Go through the listing below and output exactly the line with "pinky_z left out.", the line with "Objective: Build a", and each line between; omit the rest.

Start of Information shown

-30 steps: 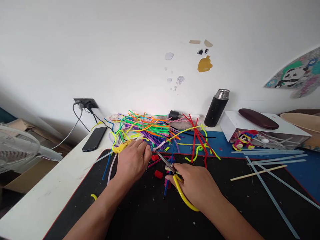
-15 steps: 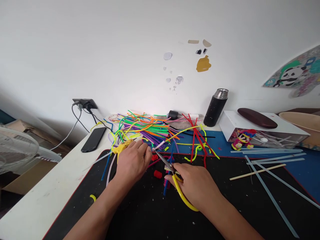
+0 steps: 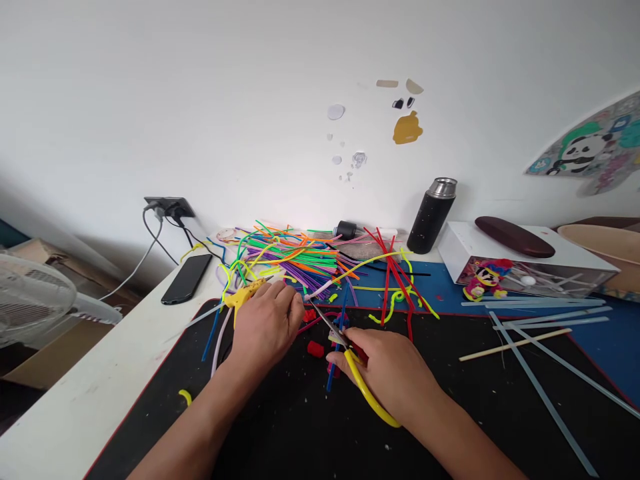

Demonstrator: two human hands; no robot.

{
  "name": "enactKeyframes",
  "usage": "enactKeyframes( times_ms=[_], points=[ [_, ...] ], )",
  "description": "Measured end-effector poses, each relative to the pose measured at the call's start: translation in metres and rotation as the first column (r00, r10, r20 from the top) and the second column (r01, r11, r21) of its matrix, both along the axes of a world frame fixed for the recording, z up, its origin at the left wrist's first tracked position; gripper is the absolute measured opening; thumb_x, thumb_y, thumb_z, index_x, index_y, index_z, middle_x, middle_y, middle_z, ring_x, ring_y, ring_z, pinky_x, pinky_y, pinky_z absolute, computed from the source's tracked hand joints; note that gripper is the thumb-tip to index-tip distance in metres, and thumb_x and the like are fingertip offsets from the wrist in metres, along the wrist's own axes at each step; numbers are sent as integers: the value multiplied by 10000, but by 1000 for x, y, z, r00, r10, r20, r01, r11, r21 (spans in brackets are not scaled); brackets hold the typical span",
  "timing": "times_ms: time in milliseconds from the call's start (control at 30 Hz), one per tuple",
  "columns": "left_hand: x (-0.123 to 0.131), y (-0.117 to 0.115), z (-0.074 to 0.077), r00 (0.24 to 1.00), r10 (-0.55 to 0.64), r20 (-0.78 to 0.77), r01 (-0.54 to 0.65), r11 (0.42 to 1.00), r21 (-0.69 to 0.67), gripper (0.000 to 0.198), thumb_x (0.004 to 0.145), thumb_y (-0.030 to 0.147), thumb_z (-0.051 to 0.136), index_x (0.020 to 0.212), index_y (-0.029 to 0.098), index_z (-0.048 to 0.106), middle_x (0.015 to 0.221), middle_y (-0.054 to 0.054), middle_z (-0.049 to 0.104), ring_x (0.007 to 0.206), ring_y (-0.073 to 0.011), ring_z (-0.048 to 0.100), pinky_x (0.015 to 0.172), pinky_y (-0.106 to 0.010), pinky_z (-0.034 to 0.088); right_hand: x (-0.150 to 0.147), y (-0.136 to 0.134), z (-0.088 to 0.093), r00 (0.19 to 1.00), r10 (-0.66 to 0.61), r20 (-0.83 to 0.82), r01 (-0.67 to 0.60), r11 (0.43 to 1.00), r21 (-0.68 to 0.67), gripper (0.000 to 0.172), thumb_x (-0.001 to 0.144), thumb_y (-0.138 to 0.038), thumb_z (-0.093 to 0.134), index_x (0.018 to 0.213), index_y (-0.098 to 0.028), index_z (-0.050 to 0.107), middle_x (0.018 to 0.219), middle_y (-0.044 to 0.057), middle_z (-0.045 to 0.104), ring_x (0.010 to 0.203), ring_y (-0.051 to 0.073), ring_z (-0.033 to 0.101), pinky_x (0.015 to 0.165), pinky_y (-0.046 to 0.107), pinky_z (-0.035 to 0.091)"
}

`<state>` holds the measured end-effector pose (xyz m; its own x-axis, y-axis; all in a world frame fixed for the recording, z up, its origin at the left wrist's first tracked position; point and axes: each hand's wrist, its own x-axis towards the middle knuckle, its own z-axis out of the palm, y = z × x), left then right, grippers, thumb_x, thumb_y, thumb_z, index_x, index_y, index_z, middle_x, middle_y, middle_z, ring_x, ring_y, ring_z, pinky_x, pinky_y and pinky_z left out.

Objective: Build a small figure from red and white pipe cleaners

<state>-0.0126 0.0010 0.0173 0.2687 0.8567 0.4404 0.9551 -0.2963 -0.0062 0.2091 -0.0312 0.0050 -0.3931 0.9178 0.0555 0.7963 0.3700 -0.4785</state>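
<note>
My left hand (image 3: pixel 270 320) is closed, pinching a white fuzzy stem (image 3: pixel 319 291) whose end sticks out past the fingertips. Yellow-handled scissors (image 3: pixel 367 393) are gripped in my right hand (image 3: pixel 393 367), their blade tips touching the stem beside my left fingers. Just left of my left hand lies a yellow glue gun (image 3: pixel 243 295). Below the blades are a blue stem (image 3: pixel 330 380) and a pink and blue fuzzy piece, partly hidden by the scissors. A red fuzzy piece (image 3: pixel 315 349) rests on the black mat between my hands.
Behind my hands lies a pile of colourful pipe cleaners (image 3: pixel 295 257). A phone (image 3: pixel 187 279) is at the left, a black flask (image 3: pixel 432 217) by the wall. To the right are a white box (image 3: pixel 455 250), a small fuzzy figure (image 3: pixel 485 280) and translucent glue sticks (image 3: pixel 545 393).
The scissor blades have come closer together at the white stem, and the handles have shifted slightly. My left hand has hardly moved.
</note>
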Motion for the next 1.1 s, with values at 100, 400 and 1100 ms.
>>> enactKeyframes(
  times_ms=[100,400,1100],
  points=[
    [0,0,1,1000,10,2,-10,1000,-12,379,1056,287,378,755,219,598,799,-80,660,785,-255,611,718,-370,416,0,0,0,1000,5,-13,-5,1000,-6,285,982,-515,657,933,-254,759,762,11,766,690,193,731,568,255,376],
    [-1,0,0,959,7,282,24,994,-106,432,1082,401,309,741,232,513,777,-38,599,751,-217,578,686,-332,395,2,2,-5,970,-48,-238,16,991,-136,361,949,-582,657,971,-252,800,714,26,756,605,181,682,552,246,425],
    [3,1,-10,373,225,900,384,846,-371,589,1013,651,329,842,191,653,737,-17,571,660,-176,462,613,-294,404,6,2,-2,468,-399,-788,-412,690,-595,654,920,-713,629,1108,-93,717,531,-65,506,297,37,351,314,161,251]
  ],
)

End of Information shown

Response box:
`<state>` holds the measured end-effector pose (xyz m; its own x-axis, y-axis; all in a world frame fixed for the recording, z up, its origin at the left wrist's first tracked position; point and axes: each hand's wrist, its own x-axis towards the middle knuckle, its own z-axis out of the palm, y = z × x), left then right, grippers, thumb_x, thumb_y, thumb_z, index_x, index_y, index_z, middle_x, middle_y, middle_z, ring_x, ring_y, ring_z, pinky_x, pinky_y and pinky_z left out.

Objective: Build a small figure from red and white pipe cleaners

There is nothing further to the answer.